(Stored records)
# # #

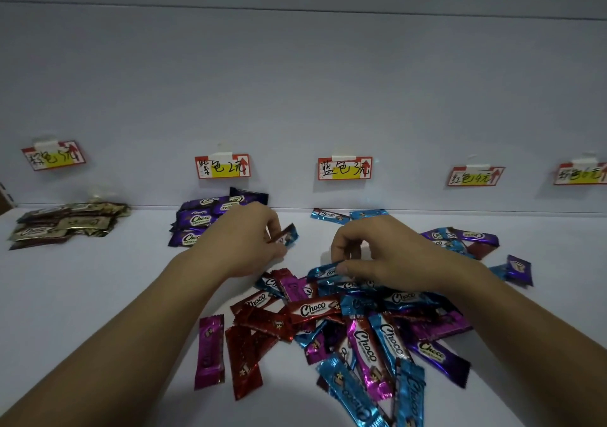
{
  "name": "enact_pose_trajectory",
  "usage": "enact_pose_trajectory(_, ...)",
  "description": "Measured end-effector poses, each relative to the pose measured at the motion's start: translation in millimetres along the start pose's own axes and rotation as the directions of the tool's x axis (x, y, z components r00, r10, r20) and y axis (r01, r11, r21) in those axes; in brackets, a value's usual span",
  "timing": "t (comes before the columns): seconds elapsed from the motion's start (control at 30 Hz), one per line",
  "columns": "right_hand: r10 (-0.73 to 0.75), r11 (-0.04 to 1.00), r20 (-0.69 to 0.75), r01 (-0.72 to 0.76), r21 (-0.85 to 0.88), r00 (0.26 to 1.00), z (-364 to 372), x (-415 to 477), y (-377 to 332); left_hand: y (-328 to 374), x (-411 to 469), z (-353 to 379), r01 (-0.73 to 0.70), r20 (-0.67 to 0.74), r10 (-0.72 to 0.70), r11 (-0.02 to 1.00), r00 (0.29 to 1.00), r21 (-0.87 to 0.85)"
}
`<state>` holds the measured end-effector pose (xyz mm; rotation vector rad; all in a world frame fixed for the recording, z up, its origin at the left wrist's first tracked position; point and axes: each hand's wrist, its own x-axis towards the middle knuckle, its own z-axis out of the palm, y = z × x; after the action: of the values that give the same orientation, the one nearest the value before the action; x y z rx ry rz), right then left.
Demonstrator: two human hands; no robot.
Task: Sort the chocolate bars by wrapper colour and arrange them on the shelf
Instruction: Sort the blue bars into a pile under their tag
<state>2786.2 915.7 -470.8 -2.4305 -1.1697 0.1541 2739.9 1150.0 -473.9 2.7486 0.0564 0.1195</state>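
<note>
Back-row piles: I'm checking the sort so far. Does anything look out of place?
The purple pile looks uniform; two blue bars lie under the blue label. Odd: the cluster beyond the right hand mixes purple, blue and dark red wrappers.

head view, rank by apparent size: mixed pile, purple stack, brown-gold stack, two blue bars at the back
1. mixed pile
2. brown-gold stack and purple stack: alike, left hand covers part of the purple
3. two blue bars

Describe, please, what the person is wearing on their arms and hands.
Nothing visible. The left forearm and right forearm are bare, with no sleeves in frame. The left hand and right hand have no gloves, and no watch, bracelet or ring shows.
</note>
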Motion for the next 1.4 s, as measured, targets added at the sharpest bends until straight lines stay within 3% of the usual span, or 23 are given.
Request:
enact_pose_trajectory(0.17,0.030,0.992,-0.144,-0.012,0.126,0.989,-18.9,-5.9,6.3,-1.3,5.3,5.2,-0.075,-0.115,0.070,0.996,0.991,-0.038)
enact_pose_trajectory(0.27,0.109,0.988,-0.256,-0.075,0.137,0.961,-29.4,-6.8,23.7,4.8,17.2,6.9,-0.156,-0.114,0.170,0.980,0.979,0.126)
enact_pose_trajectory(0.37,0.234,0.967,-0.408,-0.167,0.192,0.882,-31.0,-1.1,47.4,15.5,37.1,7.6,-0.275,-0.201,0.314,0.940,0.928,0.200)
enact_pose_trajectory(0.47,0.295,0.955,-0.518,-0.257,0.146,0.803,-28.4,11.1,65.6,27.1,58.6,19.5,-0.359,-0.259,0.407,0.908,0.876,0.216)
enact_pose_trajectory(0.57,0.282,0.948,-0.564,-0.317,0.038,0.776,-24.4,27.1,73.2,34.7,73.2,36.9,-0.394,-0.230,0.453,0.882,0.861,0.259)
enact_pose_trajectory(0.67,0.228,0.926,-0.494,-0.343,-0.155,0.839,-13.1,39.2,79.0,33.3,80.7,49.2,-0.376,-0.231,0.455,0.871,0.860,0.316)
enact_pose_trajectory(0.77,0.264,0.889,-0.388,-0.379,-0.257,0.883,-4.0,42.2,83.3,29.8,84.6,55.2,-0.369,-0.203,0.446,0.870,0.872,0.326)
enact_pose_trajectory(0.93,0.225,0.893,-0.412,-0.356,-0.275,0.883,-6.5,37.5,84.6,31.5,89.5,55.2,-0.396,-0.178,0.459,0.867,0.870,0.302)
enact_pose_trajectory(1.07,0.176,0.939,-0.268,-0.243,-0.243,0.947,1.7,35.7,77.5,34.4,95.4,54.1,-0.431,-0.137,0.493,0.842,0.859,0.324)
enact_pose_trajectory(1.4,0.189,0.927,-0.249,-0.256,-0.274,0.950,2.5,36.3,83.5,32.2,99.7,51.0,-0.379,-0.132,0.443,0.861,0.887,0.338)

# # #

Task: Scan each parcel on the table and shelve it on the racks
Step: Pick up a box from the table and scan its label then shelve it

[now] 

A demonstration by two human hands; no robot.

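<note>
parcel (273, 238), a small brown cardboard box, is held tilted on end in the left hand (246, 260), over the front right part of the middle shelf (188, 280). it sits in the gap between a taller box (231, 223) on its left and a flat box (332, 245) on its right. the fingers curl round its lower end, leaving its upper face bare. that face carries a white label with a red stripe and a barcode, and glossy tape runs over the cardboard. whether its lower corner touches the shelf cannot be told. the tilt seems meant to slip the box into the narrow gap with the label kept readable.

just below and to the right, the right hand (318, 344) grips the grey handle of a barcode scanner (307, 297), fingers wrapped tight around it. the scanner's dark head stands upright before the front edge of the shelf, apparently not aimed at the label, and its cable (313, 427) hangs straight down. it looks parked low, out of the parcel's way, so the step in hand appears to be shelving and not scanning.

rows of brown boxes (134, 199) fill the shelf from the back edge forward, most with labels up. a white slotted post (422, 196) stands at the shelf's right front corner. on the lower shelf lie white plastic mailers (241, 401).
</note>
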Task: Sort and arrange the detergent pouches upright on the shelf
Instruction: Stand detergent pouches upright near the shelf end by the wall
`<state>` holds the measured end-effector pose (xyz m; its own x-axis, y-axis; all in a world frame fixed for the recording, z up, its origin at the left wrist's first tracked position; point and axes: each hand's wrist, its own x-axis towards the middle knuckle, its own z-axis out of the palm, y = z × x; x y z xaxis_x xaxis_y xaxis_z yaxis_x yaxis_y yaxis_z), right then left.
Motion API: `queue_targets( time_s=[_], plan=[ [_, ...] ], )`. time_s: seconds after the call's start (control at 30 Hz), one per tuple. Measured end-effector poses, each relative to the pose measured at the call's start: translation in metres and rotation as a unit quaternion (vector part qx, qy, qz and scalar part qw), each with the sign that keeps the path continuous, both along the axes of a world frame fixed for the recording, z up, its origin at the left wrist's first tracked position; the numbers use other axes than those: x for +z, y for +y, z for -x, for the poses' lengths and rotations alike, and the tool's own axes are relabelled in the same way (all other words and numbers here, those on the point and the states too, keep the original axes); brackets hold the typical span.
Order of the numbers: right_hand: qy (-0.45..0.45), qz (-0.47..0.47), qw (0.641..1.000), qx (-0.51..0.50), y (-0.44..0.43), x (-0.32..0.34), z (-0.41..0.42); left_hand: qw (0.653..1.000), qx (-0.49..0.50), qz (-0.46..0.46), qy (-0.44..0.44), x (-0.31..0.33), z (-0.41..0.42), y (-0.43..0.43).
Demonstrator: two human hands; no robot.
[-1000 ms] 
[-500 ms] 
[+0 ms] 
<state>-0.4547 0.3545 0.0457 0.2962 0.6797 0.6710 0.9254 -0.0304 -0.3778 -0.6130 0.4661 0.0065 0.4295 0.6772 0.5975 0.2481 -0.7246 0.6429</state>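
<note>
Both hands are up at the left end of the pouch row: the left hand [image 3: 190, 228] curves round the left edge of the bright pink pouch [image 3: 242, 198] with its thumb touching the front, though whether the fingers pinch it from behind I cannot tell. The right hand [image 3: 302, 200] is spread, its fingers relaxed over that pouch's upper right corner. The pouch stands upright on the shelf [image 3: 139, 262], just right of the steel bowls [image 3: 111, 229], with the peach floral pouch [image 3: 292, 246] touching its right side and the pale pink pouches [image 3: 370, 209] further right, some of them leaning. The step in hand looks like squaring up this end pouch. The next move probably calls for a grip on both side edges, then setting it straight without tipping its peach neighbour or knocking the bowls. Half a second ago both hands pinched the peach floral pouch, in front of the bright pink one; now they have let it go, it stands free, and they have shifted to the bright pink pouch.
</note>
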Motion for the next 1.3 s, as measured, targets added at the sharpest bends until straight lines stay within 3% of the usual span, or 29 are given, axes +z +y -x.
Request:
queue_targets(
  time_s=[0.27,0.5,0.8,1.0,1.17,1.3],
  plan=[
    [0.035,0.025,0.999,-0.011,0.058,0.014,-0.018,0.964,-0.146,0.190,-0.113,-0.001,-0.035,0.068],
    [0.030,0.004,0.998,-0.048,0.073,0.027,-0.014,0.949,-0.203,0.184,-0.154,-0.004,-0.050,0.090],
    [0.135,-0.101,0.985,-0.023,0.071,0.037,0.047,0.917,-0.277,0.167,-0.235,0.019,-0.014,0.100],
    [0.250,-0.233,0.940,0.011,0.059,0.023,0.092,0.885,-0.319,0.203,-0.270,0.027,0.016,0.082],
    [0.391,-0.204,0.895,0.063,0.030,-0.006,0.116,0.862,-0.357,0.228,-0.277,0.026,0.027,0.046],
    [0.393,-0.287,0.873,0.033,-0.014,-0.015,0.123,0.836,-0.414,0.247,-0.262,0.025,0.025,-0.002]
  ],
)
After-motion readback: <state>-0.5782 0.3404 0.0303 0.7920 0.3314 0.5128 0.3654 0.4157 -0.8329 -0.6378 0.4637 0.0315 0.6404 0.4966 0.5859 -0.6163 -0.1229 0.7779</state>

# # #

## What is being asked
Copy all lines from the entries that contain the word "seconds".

## Solved problem
  "timing": "t (comes before the columns): seconds elapsed from the motion's start (control at 30 Hz), one per line",
Motion API: `queue_targets( time_s=[_], plan=[ [_, ...] ], )`. time_s: seconds after the call's start (control at 30 Hz), one per tuple. Measured end-effector poses, each relative to the pose measured at the call's start: translation in metres and rotation as a unit quaternion (vector part qx, qy, qz and scalar part qw), each with the sign that keeps the path continuous, both along the axes of a world frame fixed for the recording, z up, its origin at the left wrist's first tracked position; the numbers use other axes than those: x for +z, y for +y, z for -x, for the poses' lengths and rotations alike, and the tool's own axes are relabelled in the same way (all other words and numbers here, those on the point and the states too, keep the original axes); brackets hold the typical span.

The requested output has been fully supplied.